Microplane model for concrete with relaxed kinematic constraint

Abstract

In the paper, the microplane material model for concrete based on the relaxed kinematic constraint is presented. The model is aimed to be used for three-dimensional damage and fracture analysis of concrete and reinforced concrete structures in the framework of smeared crack approach. In the microplane model, the material is characterized by a relation between the stress and strain components on planes of various orientations. These planes may be imagined to represent the damage planes or weak planes in the microstructure, such as contact layers between aggregate pieces in concrete. The tensorial invariance restrictions need not be directly enforced. They are automatically satisfied by superimposing in a suitable manner the responses from all the microplanes. To realistically model concrete under compressive load, for each microplane, the total strain tensor has to be decomposed into the normal (volumetric and deviatoric) and shear strain component. It is shown that for dominant tensile load the decomposition of the normal microplane strain into volumetric and deviatoric part, together with the fact that the tensile strength of concrete is an order of magnitude smaller than it's compressive strength, leads to unrealistic model response.
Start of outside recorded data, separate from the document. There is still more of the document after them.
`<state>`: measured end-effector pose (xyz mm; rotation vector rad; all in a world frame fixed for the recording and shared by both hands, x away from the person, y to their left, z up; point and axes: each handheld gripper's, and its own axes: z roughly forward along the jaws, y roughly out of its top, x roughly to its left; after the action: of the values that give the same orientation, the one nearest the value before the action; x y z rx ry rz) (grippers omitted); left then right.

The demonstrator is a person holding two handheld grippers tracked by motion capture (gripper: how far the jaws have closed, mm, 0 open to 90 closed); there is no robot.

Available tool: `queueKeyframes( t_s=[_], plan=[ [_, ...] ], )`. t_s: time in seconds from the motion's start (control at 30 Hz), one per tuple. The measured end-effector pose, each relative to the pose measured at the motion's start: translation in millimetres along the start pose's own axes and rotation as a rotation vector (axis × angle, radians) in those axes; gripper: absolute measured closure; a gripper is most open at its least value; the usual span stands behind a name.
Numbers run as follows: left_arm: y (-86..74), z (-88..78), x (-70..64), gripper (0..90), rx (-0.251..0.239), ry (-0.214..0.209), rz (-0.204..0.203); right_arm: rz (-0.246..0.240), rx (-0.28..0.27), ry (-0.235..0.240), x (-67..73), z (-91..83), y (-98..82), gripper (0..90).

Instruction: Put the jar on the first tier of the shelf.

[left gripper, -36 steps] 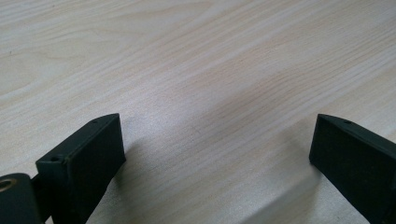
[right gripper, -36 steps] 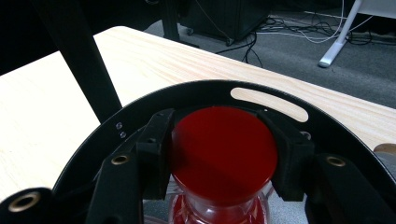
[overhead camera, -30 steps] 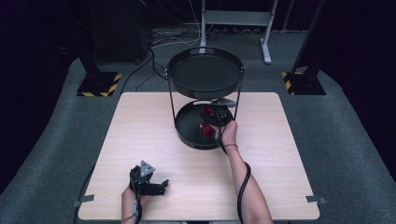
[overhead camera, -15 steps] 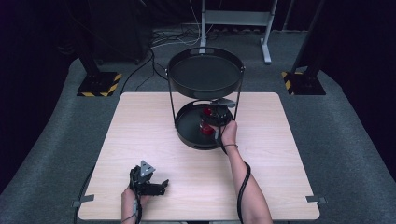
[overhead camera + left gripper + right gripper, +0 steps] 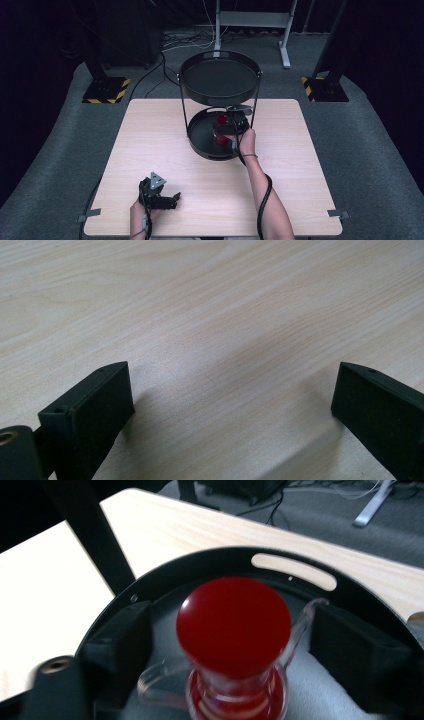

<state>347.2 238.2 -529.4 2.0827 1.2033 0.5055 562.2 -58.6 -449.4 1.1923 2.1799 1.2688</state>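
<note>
My right gripper (image 5: pixel 231 129) reaches into the lower tray (image 5: pixel 200 142) of the black two-tier stand on the wooden table (image 5: pixel 150 150). Its jaws have just been opening. In the right gripper view they stand apart on either side of a red-capped clear object (image 5: pixel 234 630), and a gap shows between each black jaw and its red top, so I am not pressing on it. The object stands upright on the lower tray's dark floor, with clear curved side pieces showing low down on both sides; what exactly it is I cannot tell. From the high view, two red spots sit in that tray just beside my gripper, one nearer me and one farther, toward the right post of the stand. The upper tray (image 5: pixel 220 80) sits above on thin posts.

My left gripper (image 5: pixel 161 198) rests near the table's near edge, well apart from the stand. In the left gripper view its jaws stand wide over bare wood grain, with nothing between them.
</note>
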Motion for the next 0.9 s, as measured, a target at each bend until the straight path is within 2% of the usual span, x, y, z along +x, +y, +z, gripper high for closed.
queueKeyframes(
  t_s=[0.23,0.57,0.9],
  plan=[
    [0.0,0.1,0.0,2.9,0.0,0.0,0.0,-0.023,0.027,0.025,-1.5,-15.5,-1.8,6.9],
    [0.0,0.1,0.0,2.9,-0.001,0.0,0.0,-0.049,0.031,0.044,0.6,-42.7,-10.9,2.1],
    [-0.1,0.2,-0.2,3.0,-0.002,0.0,-0.002,-0.079,0.022,0.035,4.1,-84.4,-30.5,0.0]
  ],
)
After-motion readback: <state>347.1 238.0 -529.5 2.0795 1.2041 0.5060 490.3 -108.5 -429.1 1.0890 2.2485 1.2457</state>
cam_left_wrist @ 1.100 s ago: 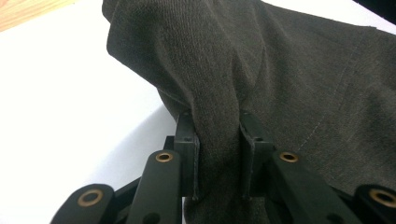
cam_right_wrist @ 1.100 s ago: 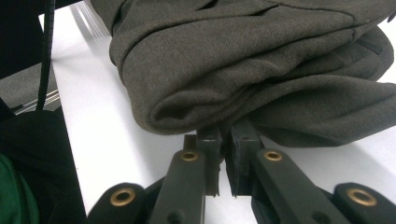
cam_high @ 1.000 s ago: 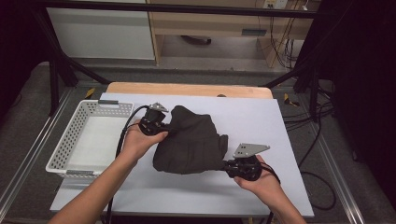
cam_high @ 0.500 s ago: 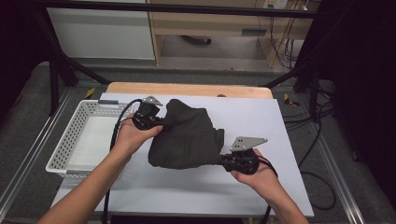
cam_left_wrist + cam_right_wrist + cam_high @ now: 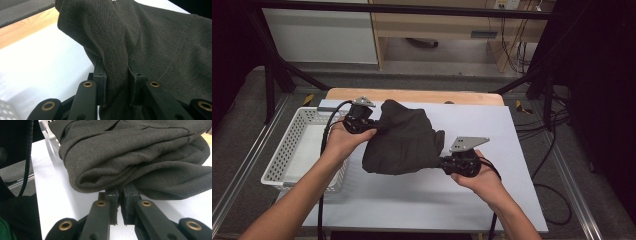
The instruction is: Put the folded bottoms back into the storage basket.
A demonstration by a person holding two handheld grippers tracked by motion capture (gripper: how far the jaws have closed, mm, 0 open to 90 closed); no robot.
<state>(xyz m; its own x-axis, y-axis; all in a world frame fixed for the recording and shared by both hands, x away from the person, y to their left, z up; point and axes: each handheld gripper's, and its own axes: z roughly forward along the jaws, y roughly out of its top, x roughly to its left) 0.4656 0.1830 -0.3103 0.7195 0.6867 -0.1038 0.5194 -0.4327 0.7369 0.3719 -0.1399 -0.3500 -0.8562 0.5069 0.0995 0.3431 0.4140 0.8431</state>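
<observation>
The dark garment sits at the middle of the white table, with the white basket at its nine o'clock. It is a soft, limp knit bundled into several thick folds, so you should expect it to sag and slide out of shape as soon as part of it leaves the surface. It looks light, but the layers can slip over one another, so a pinch on one outer layer alone may let the rest unroll. Take it where the folds stack, at opposite ends, as you do here.

Your left gripper bites the bundle at its ten o'clock corner. In the left gripper view a thick rope of cloth runs up between the jaws and both pads press into it, so the grip there looks firm.

Your right gripper holds the edge at about four o'clock. In the right gripper view the jaws stand nearly together under the lowest fold; the cloth hides their tips, so you probably have only a thin hem there, though that cannot be confirmed. Treat that side as the weaker hold.
</observation>
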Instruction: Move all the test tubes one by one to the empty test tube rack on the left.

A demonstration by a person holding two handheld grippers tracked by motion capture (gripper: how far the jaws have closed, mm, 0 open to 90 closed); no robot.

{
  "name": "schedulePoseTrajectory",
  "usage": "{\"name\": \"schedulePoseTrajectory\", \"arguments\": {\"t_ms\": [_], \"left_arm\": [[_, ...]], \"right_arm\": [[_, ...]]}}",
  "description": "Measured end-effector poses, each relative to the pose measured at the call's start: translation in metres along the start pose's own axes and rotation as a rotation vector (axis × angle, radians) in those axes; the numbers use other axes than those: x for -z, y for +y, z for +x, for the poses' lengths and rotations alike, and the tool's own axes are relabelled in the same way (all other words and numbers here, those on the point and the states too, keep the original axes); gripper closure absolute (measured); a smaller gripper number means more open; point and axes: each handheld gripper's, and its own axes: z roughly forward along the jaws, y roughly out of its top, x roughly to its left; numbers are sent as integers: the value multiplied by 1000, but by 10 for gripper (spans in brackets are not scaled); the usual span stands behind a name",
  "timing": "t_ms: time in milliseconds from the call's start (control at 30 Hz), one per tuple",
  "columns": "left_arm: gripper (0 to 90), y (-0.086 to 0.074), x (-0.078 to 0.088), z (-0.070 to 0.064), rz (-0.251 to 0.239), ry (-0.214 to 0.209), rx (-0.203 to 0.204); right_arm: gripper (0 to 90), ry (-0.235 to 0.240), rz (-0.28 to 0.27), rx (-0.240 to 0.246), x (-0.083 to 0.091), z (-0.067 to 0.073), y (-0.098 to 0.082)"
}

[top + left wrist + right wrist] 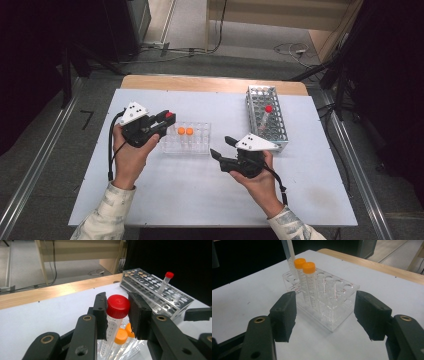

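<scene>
My left gripper (pixel 165 120) is shut on a clear tube with a red cap (pixel 118 305), gripped just under the cap. The tube hangs over the left end of a clear plastic rack (pixel 195 146); its lower part reaches down beside two orange-capped tubes (pixel 185 131) that stand in the rack. In the right gripper view that tube's body (pixel 288 250) rises behind the orange-capped tubes (pixel 309 267). My right gripper (pixel 222 147) is open near the rack's right end, its jaws wide on either side of the rack (pixel 342 302) without touching it.
A metal tube rack (pixel 280 135) stands at the back right of the white tabletop (pixel 175 195), with one red-capped tube (pixel 268 109) tilted in it. A wooden edge (pixel 210 83) runs along the table's far side. Cables lie on the floor beyond.
</scene>
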Motion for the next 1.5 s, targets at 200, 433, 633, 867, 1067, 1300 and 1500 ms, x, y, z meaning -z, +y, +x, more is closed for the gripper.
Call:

To keep the conceptual simplicity, the model is improved in the framework of the kinematic microplane theory, however, the kinematic constraint at the microplane level is relaxed. The proposed approach finds its physical background in the discontinuity of the strain field. It is demonstrated that the improved model correctly predicts the concrete response for dominant tensile load. The implementation of the initial anisotropy and the modeling of concrete for cyclic loading is also discussed. Comparison with a number of test data for different stress–strain histories shows a good agreement. The model has been recently implemented into a two- and three-dimensional finite element code and coupled with the localization limiter of local (crack band) and nonlocal integral type.